▸ EXERCISE REQUIREMENTS
Please work out how many lines in the entries contain "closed", then give that number with nothing added.

▸ TASK MATERIAL
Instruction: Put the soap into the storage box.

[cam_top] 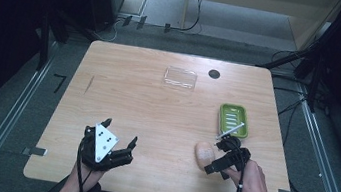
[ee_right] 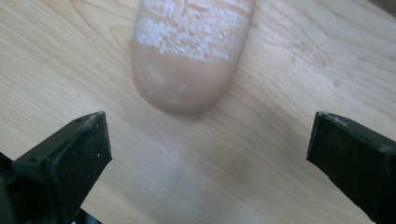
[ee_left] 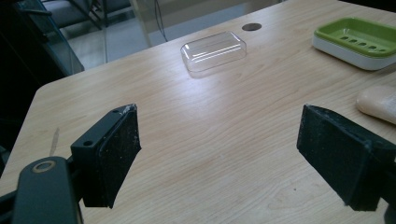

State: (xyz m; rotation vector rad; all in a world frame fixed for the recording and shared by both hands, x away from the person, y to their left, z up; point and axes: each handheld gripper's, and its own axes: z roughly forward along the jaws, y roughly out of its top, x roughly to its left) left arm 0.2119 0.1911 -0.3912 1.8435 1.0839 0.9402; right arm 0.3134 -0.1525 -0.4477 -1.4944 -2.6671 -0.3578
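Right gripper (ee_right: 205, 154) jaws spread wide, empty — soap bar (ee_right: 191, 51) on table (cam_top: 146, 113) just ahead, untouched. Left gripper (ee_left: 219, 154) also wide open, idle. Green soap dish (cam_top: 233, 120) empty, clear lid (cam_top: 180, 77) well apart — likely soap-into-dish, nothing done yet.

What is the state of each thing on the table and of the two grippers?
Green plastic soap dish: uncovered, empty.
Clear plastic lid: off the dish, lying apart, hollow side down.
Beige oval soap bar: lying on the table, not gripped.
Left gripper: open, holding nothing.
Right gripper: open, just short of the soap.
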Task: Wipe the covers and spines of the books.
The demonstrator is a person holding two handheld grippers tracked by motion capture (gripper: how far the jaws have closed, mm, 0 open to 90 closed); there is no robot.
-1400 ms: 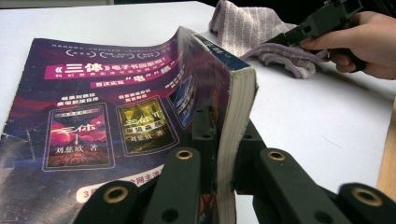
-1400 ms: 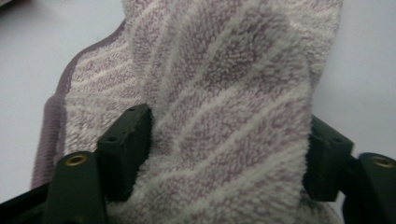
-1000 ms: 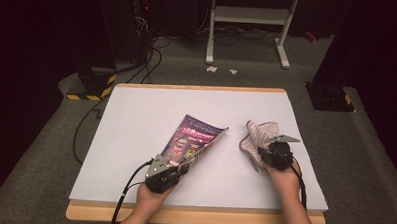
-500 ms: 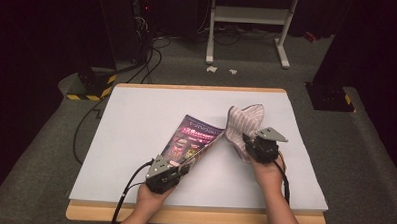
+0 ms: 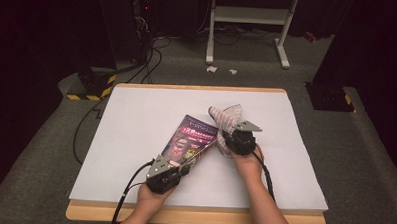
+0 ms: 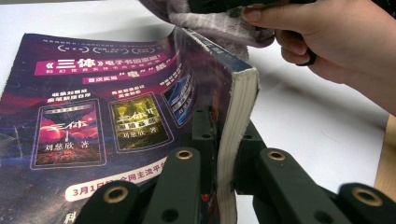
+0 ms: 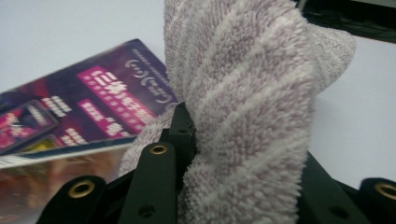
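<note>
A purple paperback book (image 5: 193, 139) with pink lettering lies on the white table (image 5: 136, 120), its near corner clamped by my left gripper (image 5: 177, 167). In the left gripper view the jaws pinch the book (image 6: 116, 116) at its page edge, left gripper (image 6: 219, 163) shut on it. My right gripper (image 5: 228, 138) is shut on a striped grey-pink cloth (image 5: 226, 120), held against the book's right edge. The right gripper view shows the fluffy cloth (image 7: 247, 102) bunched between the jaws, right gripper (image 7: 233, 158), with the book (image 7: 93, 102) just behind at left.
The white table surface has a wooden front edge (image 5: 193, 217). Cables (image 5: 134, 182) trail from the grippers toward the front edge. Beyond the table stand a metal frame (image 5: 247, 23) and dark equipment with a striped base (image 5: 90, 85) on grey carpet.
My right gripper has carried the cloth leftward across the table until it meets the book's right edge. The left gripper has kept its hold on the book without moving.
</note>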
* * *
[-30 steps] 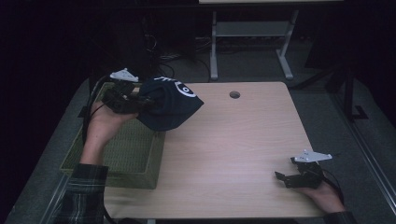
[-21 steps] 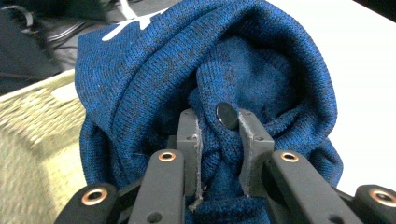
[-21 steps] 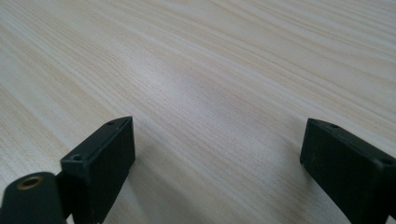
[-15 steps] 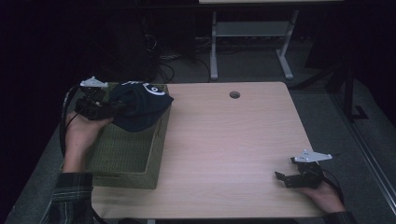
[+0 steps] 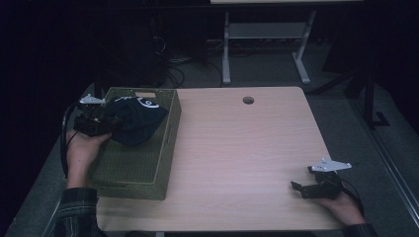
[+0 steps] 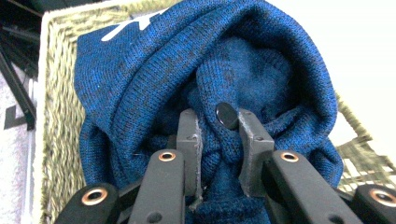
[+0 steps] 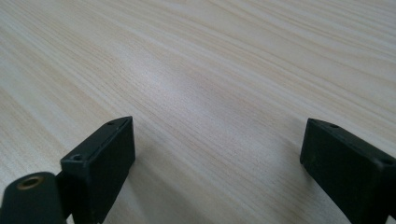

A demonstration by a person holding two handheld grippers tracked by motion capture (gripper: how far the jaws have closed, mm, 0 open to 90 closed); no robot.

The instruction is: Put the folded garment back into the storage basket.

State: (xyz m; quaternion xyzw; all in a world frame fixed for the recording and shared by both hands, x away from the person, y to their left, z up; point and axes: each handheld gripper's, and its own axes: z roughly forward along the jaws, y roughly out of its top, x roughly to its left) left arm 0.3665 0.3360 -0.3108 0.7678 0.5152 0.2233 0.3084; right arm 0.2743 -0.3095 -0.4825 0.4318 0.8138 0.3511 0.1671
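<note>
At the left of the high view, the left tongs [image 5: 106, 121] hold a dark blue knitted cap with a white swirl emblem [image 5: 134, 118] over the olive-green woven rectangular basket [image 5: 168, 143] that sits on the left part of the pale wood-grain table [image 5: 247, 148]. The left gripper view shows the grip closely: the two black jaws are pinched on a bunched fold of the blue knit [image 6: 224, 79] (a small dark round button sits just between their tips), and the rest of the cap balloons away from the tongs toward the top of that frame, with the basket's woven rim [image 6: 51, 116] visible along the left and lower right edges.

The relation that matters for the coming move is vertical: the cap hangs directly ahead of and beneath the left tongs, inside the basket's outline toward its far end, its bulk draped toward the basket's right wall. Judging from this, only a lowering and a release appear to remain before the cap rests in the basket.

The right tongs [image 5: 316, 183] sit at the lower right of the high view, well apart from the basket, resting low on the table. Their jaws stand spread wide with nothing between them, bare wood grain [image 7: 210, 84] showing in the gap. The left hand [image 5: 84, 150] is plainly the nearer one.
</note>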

▸ RESULT FOR THIS EXERCISE
2